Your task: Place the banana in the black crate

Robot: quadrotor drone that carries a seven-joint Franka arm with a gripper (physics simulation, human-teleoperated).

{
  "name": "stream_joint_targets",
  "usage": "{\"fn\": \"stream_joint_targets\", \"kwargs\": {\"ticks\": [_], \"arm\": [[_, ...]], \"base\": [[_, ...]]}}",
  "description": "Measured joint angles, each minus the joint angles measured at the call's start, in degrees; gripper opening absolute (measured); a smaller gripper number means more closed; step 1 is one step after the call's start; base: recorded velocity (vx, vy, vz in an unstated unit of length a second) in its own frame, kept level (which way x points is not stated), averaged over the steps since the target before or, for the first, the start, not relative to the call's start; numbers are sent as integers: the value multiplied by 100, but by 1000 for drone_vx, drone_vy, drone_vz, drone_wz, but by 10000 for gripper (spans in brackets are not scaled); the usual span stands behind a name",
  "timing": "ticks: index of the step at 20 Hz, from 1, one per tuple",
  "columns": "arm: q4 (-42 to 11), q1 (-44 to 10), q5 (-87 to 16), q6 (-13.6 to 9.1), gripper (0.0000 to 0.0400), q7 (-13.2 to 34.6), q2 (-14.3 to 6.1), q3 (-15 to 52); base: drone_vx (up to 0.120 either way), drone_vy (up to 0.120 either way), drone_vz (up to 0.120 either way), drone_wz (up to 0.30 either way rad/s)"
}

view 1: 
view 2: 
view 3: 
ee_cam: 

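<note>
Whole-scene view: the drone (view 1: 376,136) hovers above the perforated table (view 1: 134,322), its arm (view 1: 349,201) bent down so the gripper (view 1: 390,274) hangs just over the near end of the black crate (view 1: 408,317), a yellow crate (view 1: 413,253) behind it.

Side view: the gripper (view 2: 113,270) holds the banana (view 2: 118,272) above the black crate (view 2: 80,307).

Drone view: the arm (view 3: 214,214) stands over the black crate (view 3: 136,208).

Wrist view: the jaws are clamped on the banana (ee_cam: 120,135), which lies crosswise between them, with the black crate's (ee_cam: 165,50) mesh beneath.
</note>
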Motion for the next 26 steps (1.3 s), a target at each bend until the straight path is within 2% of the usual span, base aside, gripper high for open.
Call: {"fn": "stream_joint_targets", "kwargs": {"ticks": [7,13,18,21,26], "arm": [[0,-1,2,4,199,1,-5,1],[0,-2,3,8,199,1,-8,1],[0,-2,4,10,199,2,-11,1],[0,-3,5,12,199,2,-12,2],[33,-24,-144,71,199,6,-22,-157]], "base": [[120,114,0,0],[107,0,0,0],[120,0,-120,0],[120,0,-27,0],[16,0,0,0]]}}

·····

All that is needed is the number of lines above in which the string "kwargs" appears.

* _WRITTEN SOLUTION_
2